Instructions to follow: From the line with "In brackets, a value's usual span" to the line with "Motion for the", retype every line exactly, including those two, and leave out the rest of the data below.

===

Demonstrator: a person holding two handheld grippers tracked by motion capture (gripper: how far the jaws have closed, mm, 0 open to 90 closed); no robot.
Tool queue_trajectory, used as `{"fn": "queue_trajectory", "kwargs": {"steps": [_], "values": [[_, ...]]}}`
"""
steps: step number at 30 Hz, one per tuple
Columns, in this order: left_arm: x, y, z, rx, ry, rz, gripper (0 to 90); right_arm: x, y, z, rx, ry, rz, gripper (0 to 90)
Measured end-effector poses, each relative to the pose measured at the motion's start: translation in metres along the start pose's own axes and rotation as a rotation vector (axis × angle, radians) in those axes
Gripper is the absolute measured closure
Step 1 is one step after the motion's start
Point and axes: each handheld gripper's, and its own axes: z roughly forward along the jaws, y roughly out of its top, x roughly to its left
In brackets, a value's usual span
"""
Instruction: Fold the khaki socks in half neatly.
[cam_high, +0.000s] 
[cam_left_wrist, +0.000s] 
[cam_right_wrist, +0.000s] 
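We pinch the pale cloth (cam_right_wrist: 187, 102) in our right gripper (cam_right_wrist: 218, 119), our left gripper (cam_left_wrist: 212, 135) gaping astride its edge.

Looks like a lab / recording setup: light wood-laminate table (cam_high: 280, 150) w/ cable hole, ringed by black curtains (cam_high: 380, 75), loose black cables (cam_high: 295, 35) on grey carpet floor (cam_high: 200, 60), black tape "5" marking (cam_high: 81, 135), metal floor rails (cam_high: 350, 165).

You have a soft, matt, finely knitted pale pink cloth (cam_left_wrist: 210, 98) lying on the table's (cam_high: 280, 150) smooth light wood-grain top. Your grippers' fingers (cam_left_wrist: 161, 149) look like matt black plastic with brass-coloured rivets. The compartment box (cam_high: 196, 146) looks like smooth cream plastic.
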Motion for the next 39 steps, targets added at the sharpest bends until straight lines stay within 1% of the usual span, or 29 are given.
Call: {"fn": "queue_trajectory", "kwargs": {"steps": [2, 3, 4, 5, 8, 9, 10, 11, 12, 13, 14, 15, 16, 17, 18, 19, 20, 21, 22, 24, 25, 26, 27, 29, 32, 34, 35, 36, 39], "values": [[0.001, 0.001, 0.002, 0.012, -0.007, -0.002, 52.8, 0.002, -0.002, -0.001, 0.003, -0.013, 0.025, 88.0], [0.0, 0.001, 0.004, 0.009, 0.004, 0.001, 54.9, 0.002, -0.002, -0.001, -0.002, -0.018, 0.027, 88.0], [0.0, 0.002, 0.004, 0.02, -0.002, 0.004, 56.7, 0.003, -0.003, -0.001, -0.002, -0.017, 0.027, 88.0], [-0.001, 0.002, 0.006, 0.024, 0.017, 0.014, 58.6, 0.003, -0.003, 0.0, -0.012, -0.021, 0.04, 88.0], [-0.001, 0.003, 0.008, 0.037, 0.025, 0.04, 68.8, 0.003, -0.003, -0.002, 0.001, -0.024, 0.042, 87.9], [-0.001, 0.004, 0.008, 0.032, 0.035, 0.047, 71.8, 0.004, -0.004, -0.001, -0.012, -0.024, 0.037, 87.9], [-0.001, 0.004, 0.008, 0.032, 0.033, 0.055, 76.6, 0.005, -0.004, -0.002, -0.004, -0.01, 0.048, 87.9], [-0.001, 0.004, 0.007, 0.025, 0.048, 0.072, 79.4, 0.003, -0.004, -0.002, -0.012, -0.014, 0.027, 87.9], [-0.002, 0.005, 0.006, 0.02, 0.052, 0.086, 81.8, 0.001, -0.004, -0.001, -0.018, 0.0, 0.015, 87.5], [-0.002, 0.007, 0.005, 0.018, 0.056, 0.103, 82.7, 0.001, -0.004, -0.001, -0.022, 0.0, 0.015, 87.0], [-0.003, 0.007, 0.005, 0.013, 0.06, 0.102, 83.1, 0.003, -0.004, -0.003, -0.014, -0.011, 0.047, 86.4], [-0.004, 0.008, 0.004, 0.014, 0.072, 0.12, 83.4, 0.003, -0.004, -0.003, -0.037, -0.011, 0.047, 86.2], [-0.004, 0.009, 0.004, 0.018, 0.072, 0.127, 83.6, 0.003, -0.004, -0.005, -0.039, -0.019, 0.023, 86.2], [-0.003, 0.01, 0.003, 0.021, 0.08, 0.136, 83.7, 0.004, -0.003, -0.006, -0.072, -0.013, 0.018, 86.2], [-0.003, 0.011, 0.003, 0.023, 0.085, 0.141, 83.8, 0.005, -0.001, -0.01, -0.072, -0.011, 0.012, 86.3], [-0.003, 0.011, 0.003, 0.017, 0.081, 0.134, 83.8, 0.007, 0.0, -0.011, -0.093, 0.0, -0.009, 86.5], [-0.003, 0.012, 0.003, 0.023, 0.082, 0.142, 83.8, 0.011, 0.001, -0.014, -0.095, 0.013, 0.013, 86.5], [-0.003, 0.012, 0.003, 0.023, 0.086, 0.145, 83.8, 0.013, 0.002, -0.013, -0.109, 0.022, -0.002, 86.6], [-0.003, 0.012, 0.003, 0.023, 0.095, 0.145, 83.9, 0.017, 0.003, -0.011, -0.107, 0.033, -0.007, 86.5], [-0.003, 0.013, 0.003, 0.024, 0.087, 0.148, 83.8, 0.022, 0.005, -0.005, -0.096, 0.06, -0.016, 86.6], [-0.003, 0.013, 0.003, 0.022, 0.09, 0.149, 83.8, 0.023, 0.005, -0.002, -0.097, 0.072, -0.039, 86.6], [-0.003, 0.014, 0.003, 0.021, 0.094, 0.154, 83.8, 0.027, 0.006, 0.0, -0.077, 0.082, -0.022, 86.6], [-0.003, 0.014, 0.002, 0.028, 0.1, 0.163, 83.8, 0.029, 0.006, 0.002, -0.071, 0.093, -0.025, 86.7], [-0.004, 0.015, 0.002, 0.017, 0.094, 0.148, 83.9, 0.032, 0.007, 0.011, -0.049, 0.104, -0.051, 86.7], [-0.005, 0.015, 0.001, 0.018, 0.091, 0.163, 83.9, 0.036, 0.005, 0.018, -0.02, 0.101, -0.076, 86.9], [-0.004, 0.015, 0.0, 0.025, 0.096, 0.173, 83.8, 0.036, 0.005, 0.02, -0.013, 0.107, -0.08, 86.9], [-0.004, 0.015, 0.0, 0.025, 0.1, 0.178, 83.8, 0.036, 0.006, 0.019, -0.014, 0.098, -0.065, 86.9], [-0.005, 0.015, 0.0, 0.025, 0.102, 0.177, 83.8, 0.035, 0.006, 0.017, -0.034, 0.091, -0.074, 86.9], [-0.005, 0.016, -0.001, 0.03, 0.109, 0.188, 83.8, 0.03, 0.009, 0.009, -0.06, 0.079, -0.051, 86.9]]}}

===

Exercise solution:
In brackets, a value's usual span
"""
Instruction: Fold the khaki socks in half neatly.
[cam_high, +0.000s] 
[cam_left_wrist, +0.000s] 
[cam_right_wrist, +0.000s] 
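We pinch the pale cloth (cam_right_wrist: 187, 102) in our right gripper (cam_right_wrist: 218, 119), our left gripper (cam_left_wrist: 212, 135) gaping astride its edge.

Looks like a lab / recording setup: light wood-laminate table (cam_high: 280, 150) w/ cable hole, ringed by black curtains (cam_high: 380, 75), loose black cables (cam_high: 295, 35) on grey carpet floor (cam_high: 200, 60), black tape "5" marking (cam_high: 81, 135), metal floor rails (cam_high: 350, 165).

You have a soft, matt, finely knitted pale pink cloth (cam_left_wrist: 210, 98) lying on the table's (cam_high: 280, 150) smooth light wood-grain top. Your grippers' fingers (cam_left_wrist: 161, 149) look like matt black plastic with brass-coloured rivets. The compartment box (cam_high: 196, 146) looks like smooth cream plastic.
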Motion for the next 39 steps, targets added at the sharpest bends until straight lines stay within 1% of the usual span, or 29 are given.

What this exercise required has been given in full.